## Exercise brief:
Your task is to copy the stretch of lines in the records below that begins with the line containing "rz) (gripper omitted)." and ends with the line containing "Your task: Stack", exactly as written, with nothing added.

[Opening Records to process section]

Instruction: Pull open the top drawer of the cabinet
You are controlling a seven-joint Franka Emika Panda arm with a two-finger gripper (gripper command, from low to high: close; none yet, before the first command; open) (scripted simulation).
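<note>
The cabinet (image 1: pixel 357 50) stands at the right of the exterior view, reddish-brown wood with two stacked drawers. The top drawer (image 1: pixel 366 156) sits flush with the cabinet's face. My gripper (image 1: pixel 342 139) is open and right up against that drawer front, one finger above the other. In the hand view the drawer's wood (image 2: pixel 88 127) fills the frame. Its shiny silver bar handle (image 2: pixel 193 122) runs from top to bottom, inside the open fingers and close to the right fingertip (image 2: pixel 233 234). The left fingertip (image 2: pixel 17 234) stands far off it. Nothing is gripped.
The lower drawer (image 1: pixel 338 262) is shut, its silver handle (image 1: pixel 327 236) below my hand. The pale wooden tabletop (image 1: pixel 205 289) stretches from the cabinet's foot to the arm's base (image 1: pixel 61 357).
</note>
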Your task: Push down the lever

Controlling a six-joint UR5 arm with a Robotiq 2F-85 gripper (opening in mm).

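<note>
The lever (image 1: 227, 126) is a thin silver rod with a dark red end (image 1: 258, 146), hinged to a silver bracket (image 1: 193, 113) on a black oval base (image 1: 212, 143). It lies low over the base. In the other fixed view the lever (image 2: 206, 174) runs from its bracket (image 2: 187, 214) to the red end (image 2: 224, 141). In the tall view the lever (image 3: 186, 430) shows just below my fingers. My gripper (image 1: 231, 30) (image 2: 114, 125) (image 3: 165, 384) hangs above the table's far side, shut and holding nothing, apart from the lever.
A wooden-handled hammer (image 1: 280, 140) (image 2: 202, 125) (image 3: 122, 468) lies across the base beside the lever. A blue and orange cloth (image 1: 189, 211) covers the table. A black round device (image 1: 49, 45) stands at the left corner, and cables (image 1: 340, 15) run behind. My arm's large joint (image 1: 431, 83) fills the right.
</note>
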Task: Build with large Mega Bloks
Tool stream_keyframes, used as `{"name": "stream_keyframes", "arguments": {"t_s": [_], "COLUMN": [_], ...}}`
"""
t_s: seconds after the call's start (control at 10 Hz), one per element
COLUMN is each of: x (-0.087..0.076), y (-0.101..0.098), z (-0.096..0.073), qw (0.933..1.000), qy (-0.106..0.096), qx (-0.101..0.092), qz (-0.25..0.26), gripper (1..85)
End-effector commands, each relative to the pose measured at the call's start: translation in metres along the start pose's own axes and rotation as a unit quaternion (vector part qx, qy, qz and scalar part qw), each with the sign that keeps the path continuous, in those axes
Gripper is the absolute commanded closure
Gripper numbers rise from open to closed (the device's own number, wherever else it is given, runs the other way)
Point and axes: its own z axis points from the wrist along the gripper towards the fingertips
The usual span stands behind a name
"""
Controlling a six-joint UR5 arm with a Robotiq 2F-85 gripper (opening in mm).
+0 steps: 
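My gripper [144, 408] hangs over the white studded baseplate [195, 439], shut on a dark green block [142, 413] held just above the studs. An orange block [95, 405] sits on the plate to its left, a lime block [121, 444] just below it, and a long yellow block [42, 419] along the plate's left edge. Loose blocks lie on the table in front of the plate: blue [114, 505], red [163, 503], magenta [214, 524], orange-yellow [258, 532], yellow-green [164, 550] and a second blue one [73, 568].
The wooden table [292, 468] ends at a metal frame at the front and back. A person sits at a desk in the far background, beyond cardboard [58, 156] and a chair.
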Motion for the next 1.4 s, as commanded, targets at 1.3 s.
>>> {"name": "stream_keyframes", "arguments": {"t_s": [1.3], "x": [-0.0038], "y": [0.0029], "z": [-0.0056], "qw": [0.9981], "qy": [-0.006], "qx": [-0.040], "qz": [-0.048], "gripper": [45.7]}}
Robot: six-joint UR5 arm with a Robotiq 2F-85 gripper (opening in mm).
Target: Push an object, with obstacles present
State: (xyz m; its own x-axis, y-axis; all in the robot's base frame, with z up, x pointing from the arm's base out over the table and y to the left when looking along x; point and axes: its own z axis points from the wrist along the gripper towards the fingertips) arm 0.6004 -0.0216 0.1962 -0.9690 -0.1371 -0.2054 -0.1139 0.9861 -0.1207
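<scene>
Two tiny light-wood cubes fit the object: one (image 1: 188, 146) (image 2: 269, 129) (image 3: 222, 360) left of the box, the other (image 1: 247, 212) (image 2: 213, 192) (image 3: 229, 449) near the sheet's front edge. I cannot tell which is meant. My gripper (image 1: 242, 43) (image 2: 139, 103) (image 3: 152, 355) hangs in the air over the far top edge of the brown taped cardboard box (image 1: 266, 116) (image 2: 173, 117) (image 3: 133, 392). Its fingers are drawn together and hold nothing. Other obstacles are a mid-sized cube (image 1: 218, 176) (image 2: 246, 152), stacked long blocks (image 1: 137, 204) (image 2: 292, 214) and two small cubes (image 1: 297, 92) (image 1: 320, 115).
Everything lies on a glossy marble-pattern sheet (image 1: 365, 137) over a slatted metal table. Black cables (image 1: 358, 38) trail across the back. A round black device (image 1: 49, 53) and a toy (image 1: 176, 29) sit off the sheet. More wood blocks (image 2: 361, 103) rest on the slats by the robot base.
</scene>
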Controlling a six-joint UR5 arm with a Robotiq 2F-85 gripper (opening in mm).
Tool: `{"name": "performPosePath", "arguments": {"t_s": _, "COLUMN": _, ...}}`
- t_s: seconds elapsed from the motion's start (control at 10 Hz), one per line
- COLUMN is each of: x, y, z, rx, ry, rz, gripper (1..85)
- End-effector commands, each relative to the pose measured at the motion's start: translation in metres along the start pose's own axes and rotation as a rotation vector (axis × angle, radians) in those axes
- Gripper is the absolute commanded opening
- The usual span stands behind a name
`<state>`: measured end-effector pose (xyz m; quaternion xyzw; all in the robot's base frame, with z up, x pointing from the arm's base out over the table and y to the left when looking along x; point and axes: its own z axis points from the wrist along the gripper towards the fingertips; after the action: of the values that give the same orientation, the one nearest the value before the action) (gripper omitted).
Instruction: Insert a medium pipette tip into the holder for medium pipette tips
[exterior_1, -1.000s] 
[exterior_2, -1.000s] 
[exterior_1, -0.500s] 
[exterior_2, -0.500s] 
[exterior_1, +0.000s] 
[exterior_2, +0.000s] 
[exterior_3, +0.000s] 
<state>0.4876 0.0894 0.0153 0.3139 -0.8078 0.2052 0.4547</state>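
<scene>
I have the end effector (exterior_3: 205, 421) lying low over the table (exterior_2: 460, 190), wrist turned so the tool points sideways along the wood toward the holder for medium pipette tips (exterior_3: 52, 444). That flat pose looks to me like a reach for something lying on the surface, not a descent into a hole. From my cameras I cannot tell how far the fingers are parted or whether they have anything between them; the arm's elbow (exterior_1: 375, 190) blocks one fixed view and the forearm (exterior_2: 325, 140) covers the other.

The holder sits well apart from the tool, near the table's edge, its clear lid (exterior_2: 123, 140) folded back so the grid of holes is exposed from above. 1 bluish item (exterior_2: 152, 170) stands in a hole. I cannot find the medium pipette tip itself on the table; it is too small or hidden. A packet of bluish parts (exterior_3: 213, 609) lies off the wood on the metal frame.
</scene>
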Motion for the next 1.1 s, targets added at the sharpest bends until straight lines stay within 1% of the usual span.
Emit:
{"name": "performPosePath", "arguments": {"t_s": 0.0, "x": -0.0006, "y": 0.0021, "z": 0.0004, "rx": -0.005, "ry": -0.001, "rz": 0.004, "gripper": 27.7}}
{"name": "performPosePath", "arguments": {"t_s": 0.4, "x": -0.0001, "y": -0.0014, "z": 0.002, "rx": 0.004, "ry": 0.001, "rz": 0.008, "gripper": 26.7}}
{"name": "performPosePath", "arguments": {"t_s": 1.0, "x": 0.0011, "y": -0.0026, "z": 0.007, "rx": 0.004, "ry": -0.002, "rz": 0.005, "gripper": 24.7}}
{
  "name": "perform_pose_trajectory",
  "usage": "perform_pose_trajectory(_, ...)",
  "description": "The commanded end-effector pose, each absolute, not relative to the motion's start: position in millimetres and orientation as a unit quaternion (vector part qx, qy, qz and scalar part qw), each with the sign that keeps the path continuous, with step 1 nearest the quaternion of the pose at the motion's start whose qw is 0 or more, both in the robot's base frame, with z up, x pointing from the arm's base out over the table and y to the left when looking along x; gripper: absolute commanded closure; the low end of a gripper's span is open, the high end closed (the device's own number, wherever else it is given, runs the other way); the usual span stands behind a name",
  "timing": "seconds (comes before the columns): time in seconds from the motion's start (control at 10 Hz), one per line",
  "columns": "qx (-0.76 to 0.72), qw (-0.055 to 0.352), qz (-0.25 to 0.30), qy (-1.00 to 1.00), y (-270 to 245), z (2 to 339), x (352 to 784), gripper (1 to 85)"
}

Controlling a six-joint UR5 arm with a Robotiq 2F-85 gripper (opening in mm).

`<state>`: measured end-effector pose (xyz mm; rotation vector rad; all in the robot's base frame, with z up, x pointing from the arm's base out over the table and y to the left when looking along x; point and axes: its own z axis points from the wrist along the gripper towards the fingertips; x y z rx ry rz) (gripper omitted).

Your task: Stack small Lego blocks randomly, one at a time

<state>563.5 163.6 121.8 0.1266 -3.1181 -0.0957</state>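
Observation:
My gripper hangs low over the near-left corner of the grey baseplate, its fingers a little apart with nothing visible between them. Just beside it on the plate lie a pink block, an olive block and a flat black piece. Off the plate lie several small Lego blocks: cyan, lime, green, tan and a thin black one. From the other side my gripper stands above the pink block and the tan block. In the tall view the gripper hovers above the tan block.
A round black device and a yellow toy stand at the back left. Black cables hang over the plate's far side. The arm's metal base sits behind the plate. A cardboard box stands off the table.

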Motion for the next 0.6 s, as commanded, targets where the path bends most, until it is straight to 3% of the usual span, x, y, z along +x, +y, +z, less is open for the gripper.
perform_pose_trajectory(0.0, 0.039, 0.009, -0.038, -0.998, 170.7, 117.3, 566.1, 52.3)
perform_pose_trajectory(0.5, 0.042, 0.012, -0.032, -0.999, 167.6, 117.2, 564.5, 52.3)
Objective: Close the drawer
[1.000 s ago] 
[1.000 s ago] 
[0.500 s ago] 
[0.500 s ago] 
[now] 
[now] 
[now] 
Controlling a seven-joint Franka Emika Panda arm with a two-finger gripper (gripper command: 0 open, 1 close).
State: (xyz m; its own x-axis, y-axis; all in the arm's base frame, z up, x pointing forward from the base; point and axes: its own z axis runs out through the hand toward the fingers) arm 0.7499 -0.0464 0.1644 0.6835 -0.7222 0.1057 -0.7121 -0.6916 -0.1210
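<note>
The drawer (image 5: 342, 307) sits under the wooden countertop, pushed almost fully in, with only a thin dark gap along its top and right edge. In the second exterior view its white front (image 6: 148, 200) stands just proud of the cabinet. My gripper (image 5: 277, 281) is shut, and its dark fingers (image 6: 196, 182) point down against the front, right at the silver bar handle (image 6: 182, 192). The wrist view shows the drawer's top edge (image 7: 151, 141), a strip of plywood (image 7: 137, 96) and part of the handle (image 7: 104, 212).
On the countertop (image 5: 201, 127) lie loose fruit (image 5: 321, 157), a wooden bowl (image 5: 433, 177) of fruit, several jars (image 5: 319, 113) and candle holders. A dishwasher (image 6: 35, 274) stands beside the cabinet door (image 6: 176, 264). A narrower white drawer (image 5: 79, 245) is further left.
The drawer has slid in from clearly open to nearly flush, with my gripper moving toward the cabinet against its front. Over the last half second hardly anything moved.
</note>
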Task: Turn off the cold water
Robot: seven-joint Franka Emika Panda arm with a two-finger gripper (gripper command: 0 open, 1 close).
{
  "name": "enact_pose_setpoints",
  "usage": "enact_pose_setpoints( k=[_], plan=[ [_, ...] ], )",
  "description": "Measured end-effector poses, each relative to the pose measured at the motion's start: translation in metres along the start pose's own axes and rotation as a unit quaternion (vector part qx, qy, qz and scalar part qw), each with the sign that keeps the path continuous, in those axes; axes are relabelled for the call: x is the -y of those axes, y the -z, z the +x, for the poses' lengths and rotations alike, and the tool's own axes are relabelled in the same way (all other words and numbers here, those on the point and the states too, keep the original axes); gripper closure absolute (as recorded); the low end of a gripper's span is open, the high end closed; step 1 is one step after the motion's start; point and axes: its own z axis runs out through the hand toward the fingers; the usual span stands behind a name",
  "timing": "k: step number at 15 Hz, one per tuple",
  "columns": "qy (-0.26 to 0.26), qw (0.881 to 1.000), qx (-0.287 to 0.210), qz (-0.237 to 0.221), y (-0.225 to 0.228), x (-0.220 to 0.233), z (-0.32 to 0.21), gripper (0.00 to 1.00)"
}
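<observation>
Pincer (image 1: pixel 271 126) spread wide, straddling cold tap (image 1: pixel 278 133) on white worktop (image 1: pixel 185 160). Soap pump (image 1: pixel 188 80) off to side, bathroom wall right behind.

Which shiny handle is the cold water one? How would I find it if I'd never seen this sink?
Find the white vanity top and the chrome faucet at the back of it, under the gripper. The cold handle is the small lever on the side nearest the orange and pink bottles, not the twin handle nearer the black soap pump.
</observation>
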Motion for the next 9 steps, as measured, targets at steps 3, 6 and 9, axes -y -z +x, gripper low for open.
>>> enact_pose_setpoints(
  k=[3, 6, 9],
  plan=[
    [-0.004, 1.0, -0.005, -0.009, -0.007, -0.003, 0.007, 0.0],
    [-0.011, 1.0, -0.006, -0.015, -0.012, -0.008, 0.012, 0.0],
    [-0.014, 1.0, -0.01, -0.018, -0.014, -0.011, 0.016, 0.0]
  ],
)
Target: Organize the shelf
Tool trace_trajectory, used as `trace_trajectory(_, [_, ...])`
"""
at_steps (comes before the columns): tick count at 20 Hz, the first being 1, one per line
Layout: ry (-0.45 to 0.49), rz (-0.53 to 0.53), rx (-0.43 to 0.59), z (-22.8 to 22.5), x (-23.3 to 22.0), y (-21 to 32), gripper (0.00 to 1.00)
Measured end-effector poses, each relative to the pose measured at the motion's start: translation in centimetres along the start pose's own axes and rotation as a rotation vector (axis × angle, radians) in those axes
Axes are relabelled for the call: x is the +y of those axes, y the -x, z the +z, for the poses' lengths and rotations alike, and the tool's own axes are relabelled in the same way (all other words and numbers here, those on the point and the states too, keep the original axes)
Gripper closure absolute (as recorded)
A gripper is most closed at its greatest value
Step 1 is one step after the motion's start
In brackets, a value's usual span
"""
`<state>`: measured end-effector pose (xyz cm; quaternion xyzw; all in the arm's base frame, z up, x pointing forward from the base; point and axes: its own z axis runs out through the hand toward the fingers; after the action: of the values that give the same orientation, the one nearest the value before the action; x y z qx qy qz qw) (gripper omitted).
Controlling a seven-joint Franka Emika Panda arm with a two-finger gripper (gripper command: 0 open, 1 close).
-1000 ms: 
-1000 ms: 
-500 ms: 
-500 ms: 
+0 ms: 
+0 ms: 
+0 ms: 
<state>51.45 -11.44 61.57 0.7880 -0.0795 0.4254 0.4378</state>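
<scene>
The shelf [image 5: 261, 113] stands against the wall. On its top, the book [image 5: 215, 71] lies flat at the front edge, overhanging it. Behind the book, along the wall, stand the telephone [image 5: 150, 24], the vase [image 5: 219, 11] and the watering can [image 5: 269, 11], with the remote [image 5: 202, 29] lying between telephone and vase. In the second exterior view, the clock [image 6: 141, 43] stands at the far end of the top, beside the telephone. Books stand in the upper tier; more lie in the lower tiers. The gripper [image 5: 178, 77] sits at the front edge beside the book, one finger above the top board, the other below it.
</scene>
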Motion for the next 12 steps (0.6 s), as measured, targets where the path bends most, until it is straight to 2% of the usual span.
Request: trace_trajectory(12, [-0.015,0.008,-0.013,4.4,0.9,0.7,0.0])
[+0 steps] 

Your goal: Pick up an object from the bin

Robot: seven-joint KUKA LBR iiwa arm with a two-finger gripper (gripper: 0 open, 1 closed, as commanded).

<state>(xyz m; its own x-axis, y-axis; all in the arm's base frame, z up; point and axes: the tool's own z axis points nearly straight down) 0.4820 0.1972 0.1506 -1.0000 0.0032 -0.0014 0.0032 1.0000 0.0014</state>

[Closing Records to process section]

## Finished task:
`<state>`: measured end-effector pose (xyz mm; rotation vector rad; all in the robot's base frame, with z up, x pointing from the arm's base out over the table and y to the left when looking along x; point and axes: its own z axis points from the wrist along the gripper towards the fingertips; x y z rx ry rz) (gripper omitted).

Your task: Stack small Lego blocks randomly, one at a time

The output is now finished.